## Brief
Copy all lines below containing "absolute".

## Listed entries
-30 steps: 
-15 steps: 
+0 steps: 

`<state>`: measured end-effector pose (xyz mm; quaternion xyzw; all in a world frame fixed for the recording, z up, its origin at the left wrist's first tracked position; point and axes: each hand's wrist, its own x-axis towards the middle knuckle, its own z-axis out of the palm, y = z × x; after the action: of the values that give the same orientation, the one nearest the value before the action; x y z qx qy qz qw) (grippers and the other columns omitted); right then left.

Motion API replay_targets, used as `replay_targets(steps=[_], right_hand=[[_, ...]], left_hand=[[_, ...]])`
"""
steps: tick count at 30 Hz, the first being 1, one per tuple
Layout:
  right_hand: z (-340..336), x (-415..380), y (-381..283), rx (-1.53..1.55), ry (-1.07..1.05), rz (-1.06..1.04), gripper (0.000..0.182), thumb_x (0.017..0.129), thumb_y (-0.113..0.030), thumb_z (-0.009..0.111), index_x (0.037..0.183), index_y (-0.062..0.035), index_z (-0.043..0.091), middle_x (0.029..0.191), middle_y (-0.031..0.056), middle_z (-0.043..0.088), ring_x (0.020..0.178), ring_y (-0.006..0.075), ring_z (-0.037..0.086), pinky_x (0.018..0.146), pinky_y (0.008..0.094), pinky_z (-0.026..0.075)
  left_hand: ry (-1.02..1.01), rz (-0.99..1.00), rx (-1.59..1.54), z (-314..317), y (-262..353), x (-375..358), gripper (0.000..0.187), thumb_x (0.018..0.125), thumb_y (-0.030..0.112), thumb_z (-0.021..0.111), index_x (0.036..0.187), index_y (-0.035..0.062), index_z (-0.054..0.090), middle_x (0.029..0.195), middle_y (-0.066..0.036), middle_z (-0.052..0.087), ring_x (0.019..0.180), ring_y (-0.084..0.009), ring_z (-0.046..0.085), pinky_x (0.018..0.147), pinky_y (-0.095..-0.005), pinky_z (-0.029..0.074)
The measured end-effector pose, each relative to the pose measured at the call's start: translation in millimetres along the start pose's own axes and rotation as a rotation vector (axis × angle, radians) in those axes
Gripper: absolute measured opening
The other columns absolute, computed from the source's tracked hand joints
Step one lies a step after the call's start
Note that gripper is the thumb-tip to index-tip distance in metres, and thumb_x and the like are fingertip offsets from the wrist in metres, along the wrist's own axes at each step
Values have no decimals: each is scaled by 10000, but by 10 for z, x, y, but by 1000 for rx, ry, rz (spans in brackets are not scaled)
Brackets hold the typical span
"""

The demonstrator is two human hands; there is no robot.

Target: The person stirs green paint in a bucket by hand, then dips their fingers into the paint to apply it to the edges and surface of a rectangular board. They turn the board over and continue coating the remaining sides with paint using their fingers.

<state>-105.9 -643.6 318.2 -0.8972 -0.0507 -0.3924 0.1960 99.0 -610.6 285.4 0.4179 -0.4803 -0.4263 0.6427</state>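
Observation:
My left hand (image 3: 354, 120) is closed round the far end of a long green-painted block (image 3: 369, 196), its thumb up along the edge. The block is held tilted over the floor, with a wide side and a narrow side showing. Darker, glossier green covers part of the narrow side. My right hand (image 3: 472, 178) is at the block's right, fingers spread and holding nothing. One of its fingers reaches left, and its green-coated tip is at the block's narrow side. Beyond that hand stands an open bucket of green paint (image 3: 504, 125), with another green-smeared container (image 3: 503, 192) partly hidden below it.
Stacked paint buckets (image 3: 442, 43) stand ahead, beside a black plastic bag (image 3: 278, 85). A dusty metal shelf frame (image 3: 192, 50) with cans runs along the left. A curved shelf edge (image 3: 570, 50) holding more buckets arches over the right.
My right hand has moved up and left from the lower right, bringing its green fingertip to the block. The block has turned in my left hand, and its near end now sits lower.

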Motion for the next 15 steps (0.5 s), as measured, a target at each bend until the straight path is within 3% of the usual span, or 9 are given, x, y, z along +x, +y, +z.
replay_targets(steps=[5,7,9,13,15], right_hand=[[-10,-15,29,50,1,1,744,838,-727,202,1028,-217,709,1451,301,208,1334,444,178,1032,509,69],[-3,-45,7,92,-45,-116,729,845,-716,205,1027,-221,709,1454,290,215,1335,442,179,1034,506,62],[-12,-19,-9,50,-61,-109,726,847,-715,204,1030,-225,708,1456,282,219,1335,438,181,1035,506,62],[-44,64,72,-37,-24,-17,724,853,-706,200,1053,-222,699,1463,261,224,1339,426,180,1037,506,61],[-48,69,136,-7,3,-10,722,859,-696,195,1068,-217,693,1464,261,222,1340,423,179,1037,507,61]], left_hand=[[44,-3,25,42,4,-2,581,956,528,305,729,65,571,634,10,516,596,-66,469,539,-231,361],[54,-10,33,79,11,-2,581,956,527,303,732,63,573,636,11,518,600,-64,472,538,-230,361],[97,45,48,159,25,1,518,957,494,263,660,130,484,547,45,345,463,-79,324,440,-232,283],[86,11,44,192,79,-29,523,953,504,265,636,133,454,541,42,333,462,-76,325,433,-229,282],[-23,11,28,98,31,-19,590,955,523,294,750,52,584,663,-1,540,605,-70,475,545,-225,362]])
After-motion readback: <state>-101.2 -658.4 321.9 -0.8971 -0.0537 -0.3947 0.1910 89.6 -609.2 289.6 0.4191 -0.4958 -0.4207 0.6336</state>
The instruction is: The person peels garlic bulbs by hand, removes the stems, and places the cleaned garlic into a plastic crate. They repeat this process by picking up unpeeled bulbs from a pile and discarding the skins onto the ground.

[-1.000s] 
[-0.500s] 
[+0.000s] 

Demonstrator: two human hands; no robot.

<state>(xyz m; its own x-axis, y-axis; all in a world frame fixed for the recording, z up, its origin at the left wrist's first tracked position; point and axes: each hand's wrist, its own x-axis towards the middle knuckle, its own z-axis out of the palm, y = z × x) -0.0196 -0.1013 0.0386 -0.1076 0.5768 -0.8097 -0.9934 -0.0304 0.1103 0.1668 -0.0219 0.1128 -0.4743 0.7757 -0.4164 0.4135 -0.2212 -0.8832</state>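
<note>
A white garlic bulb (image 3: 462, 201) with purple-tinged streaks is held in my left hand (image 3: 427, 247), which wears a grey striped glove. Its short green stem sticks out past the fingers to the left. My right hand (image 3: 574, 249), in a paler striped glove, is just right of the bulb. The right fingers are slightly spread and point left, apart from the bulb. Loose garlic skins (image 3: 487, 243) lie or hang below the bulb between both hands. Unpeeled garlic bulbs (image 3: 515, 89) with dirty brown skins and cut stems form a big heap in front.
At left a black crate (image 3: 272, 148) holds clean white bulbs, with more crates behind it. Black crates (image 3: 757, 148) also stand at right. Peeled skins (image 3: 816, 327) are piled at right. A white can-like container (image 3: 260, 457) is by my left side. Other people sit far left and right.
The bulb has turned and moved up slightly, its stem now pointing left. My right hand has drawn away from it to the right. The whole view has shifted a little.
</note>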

## Solution to this exercise
Gripper: absolute measured opening
The other columns absolute, computed from the source's tracked hand joints

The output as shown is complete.